As Noites de Queluz encerram com dois concertos em dois fins-de-semana diferentes. Dia 5 de Novembro, a cantaora Rocío Marquez junta-se à Accademia Del Piacere para nos mostrar a intrincada rede de diálogos culturais e musicais, cruzando fronteiras e oceanos, de que resultou o flamenco. Dia 13, o encerramento é feito com a música que deu forma ao barroco português, num concerto do Divino Sospiro com a soprano Ana Vieira Leite e direcção musical de Massimo Mazeo, director artístico das Noites de Queluz.
Polifonias e descobertas em São Roque
Entretanto, depois do início do seu serviço educativo no passado dia 4, também será esta sexta-feira, dia 15, que arranca a 33.ª temporada Música em São Roque. Como habitualmente, a programação destaca músicos e ensembles portugueses e revela preocupação na apresentação e preservação de repertório nacional. Caberá ao Coro Gulbenkian as honras de abertura, na Igreja de São Roque, às 21h, com um programa que explora repertório para voz feminina desde a Idade Média até à actualidade (do quinhentista Cristobal de Morales a Sarah Quartel, compositora do século XXI).
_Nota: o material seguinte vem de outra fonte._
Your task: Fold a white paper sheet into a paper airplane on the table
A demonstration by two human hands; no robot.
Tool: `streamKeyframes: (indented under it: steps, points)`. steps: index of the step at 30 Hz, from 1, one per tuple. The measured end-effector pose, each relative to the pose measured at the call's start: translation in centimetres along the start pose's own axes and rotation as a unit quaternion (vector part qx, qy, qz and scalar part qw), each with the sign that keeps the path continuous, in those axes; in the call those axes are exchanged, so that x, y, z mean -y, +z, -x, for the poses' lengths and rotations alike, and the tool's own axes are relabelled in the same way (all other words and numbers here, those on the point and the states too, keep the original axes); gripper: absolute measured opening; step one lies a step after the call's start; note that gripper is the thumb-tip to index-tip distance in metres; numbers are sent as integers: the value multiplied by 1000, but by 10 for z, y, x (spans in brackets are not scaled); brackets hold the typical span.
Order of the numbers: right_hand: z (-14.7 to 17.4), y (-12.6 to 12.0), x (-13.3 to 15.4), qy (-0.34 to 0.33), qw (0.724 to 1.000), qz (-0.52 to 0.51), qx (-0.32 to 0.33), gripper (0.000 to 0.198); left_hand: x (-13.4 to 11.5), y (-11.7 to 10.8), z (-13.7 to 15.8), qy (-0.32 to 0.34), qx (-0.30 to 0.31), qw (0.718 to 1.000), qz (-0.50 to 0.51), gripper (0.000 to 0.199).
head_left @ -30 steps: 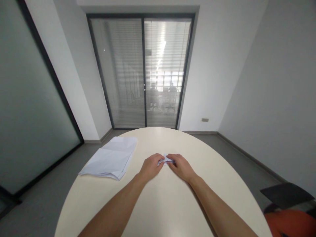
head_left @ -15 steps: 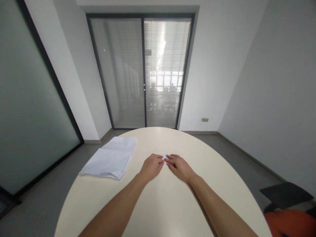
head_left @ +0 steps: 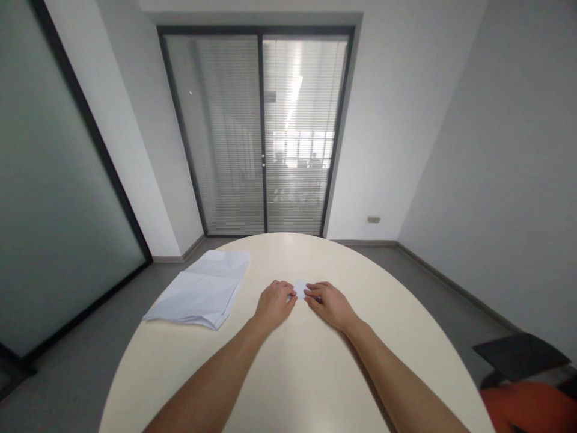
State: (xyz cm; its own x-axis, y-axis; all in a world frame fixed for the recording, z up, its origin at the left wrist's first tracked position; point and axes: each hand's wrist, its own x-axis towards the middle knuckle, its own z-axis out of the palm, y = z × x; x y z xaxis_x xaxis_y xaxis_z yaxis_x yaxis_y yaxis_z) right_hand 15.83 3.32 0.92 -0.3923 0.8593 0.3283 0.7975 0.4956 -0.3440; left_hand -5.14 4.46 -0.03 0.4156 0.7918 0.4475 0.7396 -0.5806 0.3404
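Between my two hands, low over the middle of the cream table [head_left: 288, 373], is a small piece of white paper [head_left: 300, 289]. My left hand [head_left: 276, 302] has its fingers closed on the paper's left edge. On the opposite edge, the fingers and thumb of my right hand [head_left: 330, 304] are closed on the same piece. My fingers cover both sides of it, so its full outline and any folds are hidden. Larger creased sheets of white paper [head_left: 202, 288] lie stacked to the left of my left hand, apart from it.
The table's rounded far edge faces a glass door with blinds [head_left: 216, 138]. At the lower right, beside the table, stands a chair with a red-orange seat [head_left: 527, 406] and a black part above it. A frosted glass panel [head_left: 58, 180] is on the left.
My hands have drawn slightly apart, and more of the small white paper shows between my fingers. The larger sheets lie where they were.
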Motion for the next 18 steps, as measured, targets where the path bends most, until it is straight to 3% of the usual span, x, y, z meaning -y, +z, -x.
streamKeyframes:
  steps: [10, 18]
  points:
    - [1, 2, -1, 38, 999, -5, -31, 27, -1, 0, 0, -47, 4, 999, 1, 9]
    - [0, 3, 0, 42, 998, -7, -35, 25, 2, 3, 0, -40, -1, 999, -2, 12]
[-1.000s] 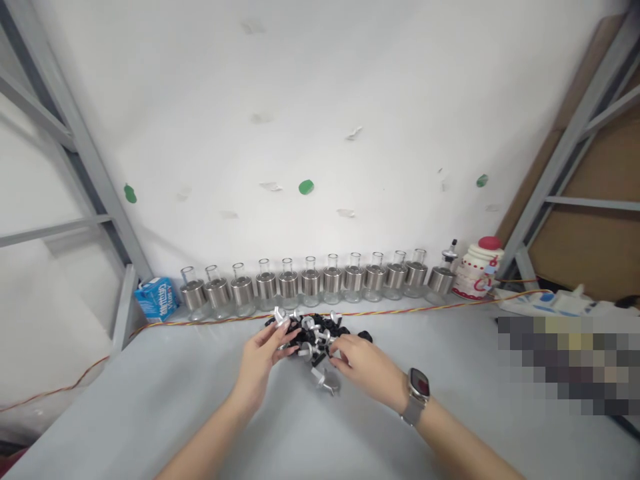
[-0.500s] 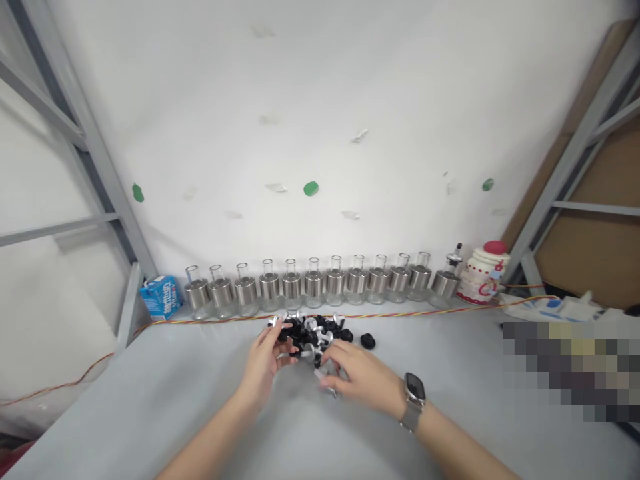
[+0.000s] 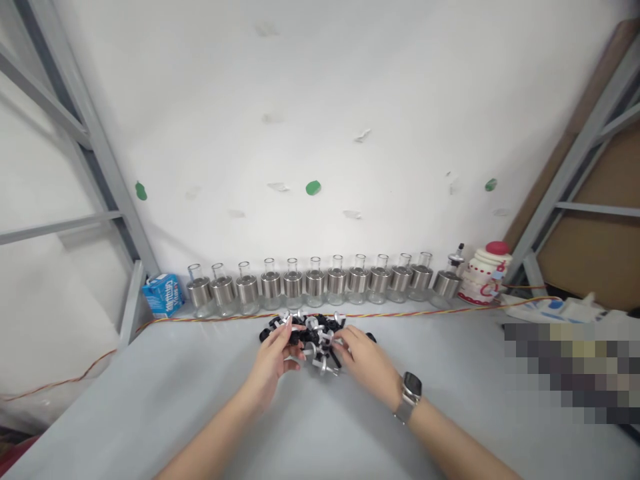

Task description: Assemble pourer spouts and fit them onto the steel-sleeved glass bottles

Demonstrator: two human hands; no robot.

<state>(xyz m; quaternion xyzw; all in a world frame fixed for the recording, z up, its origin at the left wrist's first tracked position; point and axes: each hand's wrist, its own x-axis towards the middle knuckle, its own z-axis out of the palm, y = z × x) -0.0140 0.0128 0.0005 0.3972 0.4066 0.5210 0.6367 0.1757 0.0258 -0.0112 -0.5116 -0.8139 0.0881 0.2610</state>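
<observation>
A heap of small black stoppers (image 3: 323, 321) and silver pourer spouts (image 3: 324, 365) lies on the grey table between my hands. My left hand (image 3: 273, 357) is at the heap's left side, fingers curled round a black stopper (image 3: 296, 337) that they partly hide. At the right side, my right hand (image 3: 364, 360), with a watch on the wrist, has its thumb and fingertips pinched together among the parts. What it grips there is too small and covered to make out. One black stopper (image 3: 371, 337) shows just behind that hand.
Along the wall stands a row of several glass bottles (image 3: 315, 283) with metal sleeves; the rightmost bottle (image 3: 447, 283) has a pourer fitted. A blue carton (image 3: 164, 295) is at left, a white-and-red jar (image 3: 483, 273) at right. A red-yellow cord (image 3: 240, 320) runs before the bottles.
My right hand has moved up from the front of the heap to its right side, leaving a silver spout lying at the front. My left hand has shifted slightly right, its fingers around a black stopper.
</observation>
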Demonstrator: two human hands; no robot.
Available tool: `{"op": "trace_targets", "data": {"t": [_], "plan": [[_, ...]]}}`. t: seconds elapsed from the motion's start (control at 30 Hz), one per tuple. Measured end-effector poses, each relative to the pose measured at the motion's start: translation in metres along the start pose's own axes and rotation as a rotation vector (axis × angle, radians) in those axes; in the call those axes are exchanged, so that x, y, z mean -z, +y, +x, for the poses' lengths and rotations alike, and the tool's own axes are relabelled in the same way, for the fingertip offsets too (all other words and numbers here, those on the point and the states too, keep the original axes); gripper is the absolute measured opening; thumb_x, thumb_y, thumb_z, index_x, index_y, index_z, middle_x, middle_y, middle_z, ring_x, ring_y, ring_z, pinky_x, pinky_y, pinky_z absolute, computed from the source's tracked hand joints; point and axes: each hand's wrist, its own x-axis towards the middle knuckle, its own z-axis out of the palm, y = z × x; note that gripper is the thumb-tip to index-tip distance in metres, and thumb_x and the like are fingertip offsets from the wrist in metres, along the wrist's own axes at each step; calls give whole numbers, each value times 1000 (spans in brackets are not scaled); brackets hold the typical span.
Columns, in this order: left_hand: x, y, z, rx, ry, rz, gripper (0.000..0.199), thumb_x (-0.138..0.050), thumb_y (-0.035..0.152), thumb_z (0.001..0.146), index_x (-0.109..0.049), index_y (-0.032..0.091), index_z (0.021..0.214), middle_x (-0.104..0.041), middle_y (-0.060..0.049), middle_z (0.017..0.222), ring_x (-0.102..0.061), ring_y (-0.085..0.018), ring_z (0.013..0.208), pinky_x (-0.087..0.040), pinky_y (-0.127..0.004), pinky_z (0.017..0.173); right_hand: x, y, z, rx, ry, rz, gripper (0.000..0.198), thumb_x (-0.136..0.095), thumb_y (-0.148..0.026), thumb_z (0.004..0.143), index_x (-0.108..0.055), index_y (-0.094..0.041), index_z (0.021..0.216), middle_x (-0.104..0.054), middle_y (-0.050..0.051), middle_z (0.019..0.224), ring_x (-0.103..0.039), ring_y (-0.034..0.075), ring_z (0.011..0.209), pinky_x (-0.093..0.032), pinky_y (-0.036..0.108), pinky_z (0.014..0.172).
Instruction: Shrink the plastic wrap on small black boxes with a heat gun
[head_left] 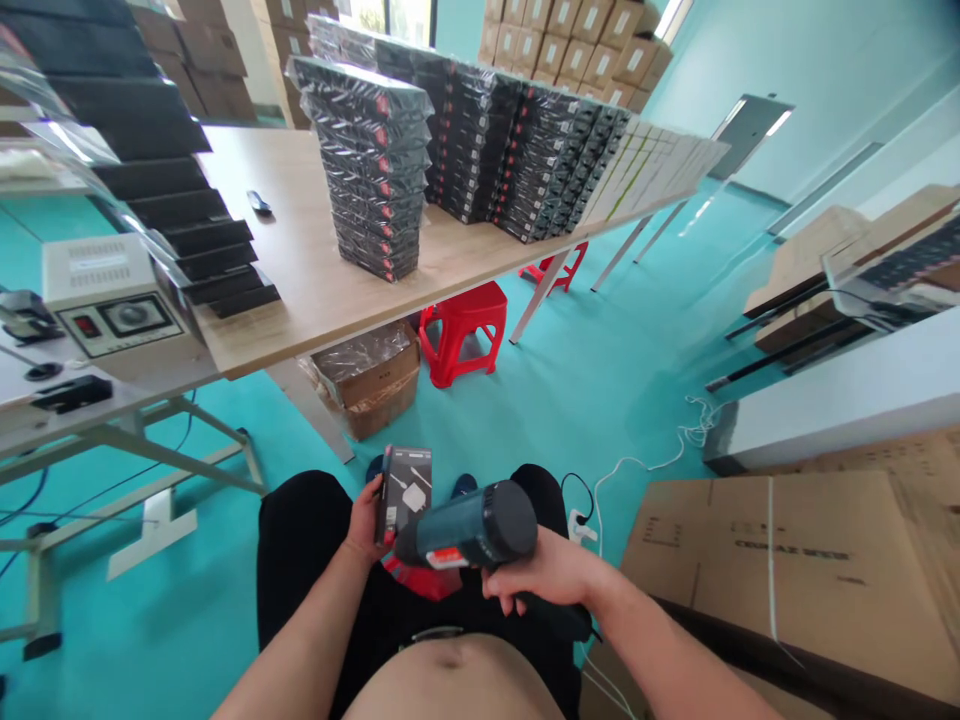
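Observation:
My left hand (364, 518) grips a small black box (407, 486) by its left side, above my lap. White pictures of a charger and cables are printed on its face. In my right hand (551, 570) is a teal heat gun (465, 525), its handle wrapped by my fingers. The nozzle points left at the lower part of the box, close to it; whether the two touch I cannot tell. A red seat (424, 578) shows between my legs beneath the heat gun.
Stacks of film-wrapped black boxes (375, 170) stand on the wooden table (300, 290) ahead. More black boxes (202, 220) lean at the left, beside a control unit (120, 300). A red stool (465, 325) and an open carton (375, 385) sit underneath. Large cartons (780, 560) and a white cable (637, 462) lie right.

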Motion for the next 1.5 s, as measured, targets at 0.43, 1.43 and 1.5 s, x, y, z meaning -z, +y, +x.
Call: {"op": "trace_targets", "data": {"t": [0.43,1.43,1.5], "plan": [[-4,3,-3,-85,13,-51,37,-53,41,85,-66,12,102,-74,-12,87,-71,-29,86,-57,-42,76,-10,22,-3,11,369,242,29,-66,-28,69,-69,-11,92,-67,4,67,-60,14,55,-48,25,51],[-2,-1,-4,80,22,80,41,-57,40,85,-64,9,110,-74,-15,90,-71,-31,82,-56,-44,76,-13,-6,-7,55,101,60,15,-67,-23,67,-70,-13,78,-66,2,63,-58,13,53,-47,24,51],[-1,-2,-3,96,25,104,41,-58,40,84,-64,8,109,-74,-16,89,-71,-32,80,-57,-44,74,-15,-10,2,95,225,208,24,-66,-26,69,-69,-13,89,-68,4,71,-61,13,56,-48,25,52]]}}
A polifonia vocal será o foco dos dois concertos seguintes, primeiro com o Grupo Vocal Olisipo a transportar para o Convento de São Pedro de Alcântara a música da Catedral de Évora, numa antologia de polifonia vocal sacra saída daquele importante centro musical português (dia 17, 16h30). A 22 de Outubro, na Igreja de São Roque, às 21h, o Polyphonos Ensemble fará do seu concerto um encontro entre compositores de destaque na polifonia portuguesa quinhentista, como António Carreira, o Velho, Miguel da Fonseca ou Frei Manuel Cardoso.
A 24 de Outubro, às 16h30, o Convento de São Pedro de Alcântara será cenário para expor, através d'O Bando de Surunyo, o fervor patriota, que ganhava força e se interligava com o fervor religioso, patente nos cânticos criados durante a Guerra da Restauração (1640-1668) que assegurou a independência portuguesa perante Espanha. Entre 29 e 31 de Outubro, por sua vez, ouviremos o Concerto Campestre abordar o vilancico barroco peninsular (Convento de São Pedro de Alcântara, 21h), veremos o Ensemble Bonne Corde a mergulhar nesse mistério que foi a publicação em Londres da música de António Pereira da Costa, mestre da capela da Sé do Funchal no século XVIII e de cujo percurso pouco se conhece (Igreja de São Roque, 21h), e acompanharemos Márcio da Rosa (tenor) e Isabel Calado (fortepiano), num manifesto desejo de preservação de património musical, a interpretarem obras portuguesas dos séculos XVIII e XIX que, ausentes de edição actuais, se mantêm praticamente desconhecidas (Convento de São Pedro de Alcântara, 16h30).
Estreitando laços entre o passado e o presente, o ensemble Capella Duriensis, dirigido pelo organista britânico Jonathan Ayerst, recupera para os nossos tempos pandémicos as memórias da peste em Lisboa, no final do século XVI, intercalando a Missa Pro Defunctis gregoriana com motetos de Damião de Góis, que viveu na capital assolada pela praga (Igreja de São Roque, 6 de Novembro, 21h).
Depois do cruzamento de culturas e tradições ibéricas, essencial para a identidade dos seus povos, proposta pelo concerto dos Sete Lágrimas, dirigidos por Filipe Faria e Sérgio Peixoto (Convento de São Pedro de Alcântara, 7 de Novembro, 16h30), a temporada Música em São Roque encerrará na igreja que lhe dá nome, dia 12 de Novembro, às 21h, com cantatas de Bach e um concerto de G. P. Telleman interpretadas por Mónica Monteiro (soprano) e Pedro Castro (oboé), solistas da Orquestra Barroca da Casa da Música.
Os concertos têm entrada gratuita, limitada à lotação dos espaços. Os bilhetes já podem ser levantados no Museu de São Roque.